If you look at my comments on main (not that you would), lots of time I'm saying things don't make sense :P
 
true. i have been spoiled a little at home.
 
i think i'll never return
bye
 
that is emotional blackmail. you are trying that on an irishman?
 
It's not our fault it's not the answer. Good luck.
 
11:01 PM
i am working on my patience.
 
@copper.hat making statements precise requires most of the work in maths tbh (imo)
 
yes, and it sharpens our thinking too.
 
Using language correctly is difficult, especially in a non-native language. So a little compassion is recommended.
 
i am (at least i hope i am) tolerant of language issues (as long as i can detect that this is the issue).
 
oh, to keep you guys updated: I asked my algebraic geometry teacher to skip his classes
 
11:05 PM
but entitlement is a complete turnoff for me
 
Nicolas exceeded his allotted patience, and I have no idea what the snit was at the end.
 
despite liking the subject, it's been too much for me
 
you asked to skip or you asked your teacher to skip?
 
I asked to skip, LOL
 
@copper You would not have survived teaching in the modern era ... preponderance of entitlement.
 
11:06 PM
whew!
 
Did you explain why, Lucas, and apologize?
 
yes, I did
 
I definitely think the ending to that whole saga was rushed
 
I still think you're taking too heavy a load, especially with COVID and zoom as classes.
 
not the saga itself, that one was long, but the ending didn't have a lot of buildup
 
11:07 PM
@Here, yes, but I had already said people were tired of it.
 
yeah I agree
 
I'm gonna make through it, I hope
 
He's frustrated and exhausted, presumably.
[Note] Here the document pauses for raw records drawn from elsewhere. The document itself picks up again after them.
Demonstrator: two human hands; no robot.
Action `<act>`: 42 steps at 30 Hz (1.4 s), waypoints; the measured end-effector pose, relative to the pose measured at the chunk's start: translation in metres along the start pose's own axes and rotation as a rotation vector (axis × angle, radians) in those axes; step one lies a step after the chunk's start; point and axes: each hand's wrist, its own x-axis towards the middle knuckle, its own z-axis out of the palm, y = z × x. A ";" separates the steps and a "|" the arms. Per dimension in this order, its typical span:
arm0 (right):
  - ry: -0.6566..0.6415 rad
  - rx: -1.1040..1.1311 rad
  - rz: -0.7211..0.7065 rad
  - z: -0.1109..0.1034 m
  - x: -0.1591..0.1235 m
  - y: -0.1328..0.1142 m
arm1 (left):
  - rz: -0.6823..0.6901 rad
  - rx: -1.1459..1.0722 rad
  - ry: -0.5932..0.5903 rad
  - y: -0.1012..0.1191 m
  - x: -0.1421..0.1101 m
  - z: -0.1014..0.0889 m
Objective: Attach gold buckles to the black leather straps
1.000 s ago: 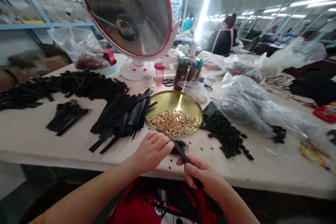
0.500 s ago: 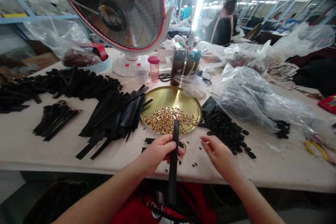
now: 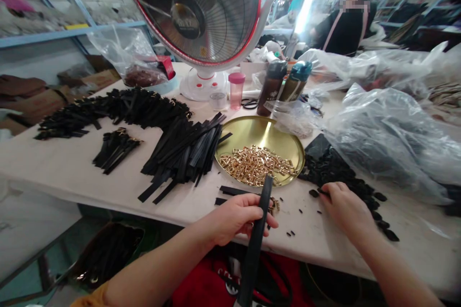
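Observation:
My left hand [image 3: 237, 216] is closed around a long black strap [image 3: 256, 244] that hangs down over the table's front edge toward my lap. My right hand [image 3: 344, 206] rests on the table with its fingertips pinching at a heap of small black loops [image 3: 342, 175]; whether it holds one I cannot make out. Just beyond my hands stands a round gold tray [image 3: 252, 132] with a mound of small gold metal clasps [image 3: 257, 165]. A few gold pieces [image 3: 275, 205] lie on the table beside my left hand.
A fanned pile of black straps [image 3: 187, 151] lies left of the tray, with more black bundles [image 3: 115, 146] further left. A round heater [image 3: 201, 9], a pink cup [image 3: 236, 90], two bottles [image 3: 284, 87] and plastic bags [image 3: 392, 139] crowd the back and right. A person [image 3: 349, 24] works beyond.
My right hand let go of the strap and moved right to the heap of black loops. My left hand kept the strap, which now hangs more upright.

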 end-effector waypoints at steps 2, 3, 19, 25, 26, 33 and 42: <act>0.011 0.160 0.046 -0.007 -0.003 -0.005 | -0.003 -0.005 0.009 -0.002 -0.003 -0.001; 0.004 0.282 0.079 -0.011 -0.005 -0.010 | -0.002 -0.004 0.008 -0.003 -0.005 -0.001; -0.270 2.013 0.598 -0.059 -0.036 -0.142 | 0.434 0.797 0.221 -0.019 -0.020 -0.012; -0.249 1.700 0.511 -0.058 -0.040 -0.144 | 0.410 0.883 0.162 -0.022 -0.017 -0.013; -0.256 1.650 0.489 -0.057 -0.040 -0.145 | 0.424 0.901 0.164 -0.022 -0.016 -0.012; -0.274 1.557 0.424 -0.044 -0.043 -0.144 | 0.470 1.125 0.224 -0.020 -0.012 -0.020; -0.460 1.511 0.263 -0.041 -0.040 -0.143 | 0.426 1.168 0.094 -0.018 -0.013 -0.024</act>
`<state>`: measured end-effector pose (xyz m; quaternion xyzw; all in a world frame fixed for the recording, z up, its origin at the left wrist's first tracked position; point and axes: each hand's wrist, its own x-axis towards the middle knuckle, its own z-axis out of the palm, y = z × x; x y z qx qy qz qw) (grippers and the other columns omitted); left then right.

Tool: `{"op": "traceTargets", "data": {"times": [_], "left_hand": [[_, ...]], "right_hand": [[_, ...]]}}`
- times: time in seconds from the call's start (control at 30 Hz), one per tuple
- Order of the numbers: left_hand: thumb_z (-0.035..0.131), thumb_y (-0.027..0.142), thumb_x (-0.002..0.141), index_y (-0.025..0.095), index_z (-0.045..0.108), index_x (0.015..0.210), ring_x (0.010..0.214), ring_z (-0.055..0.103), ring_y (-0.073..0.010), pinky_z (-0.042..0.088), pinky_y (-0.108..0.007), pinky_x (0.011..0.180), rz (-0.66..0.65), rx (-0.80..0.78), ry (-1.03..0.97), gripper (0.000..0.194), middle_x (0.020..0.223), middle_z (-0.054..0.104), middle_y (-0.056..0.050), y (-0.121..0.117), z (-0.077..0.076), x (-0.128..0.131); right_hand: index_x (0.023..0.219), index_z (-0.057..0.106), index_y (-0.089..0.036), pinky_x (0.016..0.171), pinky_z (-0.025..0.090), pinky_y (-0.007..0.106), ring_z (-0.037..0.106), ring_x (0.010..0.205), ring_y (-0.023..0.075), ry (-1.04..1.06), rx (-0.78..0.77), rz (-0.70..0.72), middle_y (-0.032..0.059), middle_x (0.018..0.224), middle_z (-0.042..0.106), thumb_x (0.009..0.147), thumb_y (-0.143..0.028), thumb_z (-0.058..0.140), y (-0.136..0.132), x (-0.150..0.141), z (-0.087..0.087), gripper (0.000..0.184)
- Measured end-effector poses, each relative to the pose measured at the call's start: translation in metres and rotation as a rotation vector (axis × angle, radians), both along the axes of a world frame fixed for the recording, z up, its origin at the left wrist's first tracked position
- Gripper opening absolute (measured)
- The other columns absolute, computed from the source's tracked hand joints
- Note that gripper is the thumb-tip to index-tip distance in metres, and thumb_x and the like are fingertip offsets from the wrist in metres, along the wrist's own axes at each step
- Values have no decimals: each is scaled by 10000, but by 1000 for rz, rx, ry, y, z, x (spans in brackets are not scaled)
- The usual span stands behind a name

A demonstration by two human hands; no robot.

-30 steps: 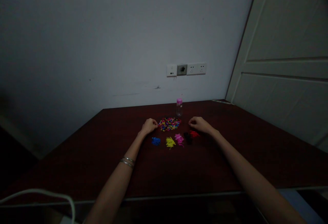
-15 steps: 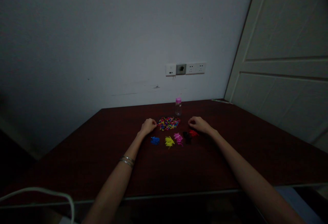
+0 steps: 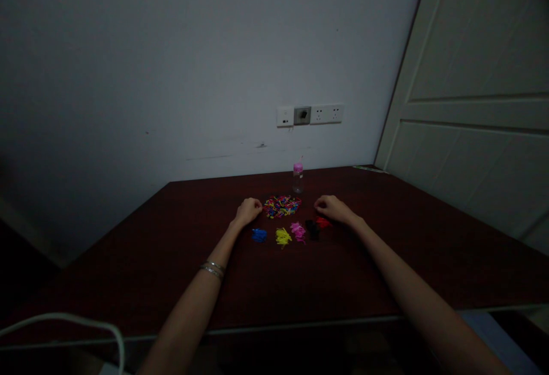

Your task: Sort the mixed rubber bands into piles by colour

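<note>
A mixed heap of small, thin, many-coloured pieces lies on the dark red-brown table; their exact kind is too small to tell. At the heap's left edge rests my left hand, fingers curled together. My right hand is on the other side, right of the heap and apart from it, thumb and fingertips pinched. Whatever either hand holds is too small to make out. Single-colour piles lie nearer me: blue, yellow, pink, black and red, the red just below my right hand.
Behind the heap stands a clear bottle with a pink cap. Wall sockets sit above the table's back edge. A white cable loops over the front left edge, and a pale panelled door rises at the right.
</note>
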<state>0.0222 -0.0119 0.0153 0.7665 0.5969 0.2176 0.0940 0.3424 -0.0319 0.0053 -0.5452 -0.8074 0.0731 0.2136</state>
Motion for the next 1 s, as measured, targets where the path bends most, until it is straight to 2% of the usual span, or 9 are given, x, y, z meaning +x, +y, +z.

But I'm not going to cry that he's done with us.
 
@TedShifrin i have taught a few classes, but mostly at the university level. but luckily i never encountered the modern mindset. generally folks were more or less engaged.
 
indeed
 
11:07 PM
I'm keeping up with my introduction to analysis on manifolds, at least
 
@copper Obviously, I've taught all my career at the university level, with the exception of a few guest appearances in high schools.
 
I was a T.A for one semester and it was a lot harder than I thought
 
Attitudes are very different now from the 80s.
 
groups and topology are not being a big matter so it's fine. just more... 3 or 4 days and I'll be done. back to the 'natural' rhythm
 
My previous experience was teaching math olympiad dudes but those dudes did everything on their ownkids
 
11:08 PM
@TedShifrin of course, i did not mean to draw a comparison, just that my experience was more where folkds respected the teacher
 
those kids*
 
OK, Lucas. Oh, math olympiad dudes are too smart for me. I had one, actually, in the AOPS precalculus class I taught 3 years ago. He was amazing.
 
Yeah, teaching people who aren't already super motivated is definitely way more challenging
 
there was a berkeley hs lad on here recently, way above my mathematical level, i put him in contact with some local group that deals with such precociousness.
 
@Ted: so he was a highschooler, I presume?
 
11:10 PM
@TedShifrin I am reviewing linear algebra so the plane is solution of system that looks like a flat surface on which a straight line joining any two points on it would wholly lie from 3rd dimension but we don't deduce it using normal vector,dot product and more advance concepts. Also i apologize for not using logical quantifier which kinda confused you all.
 
Yes, tenth grade. He was one of the 10 junior olympiad winners in the country.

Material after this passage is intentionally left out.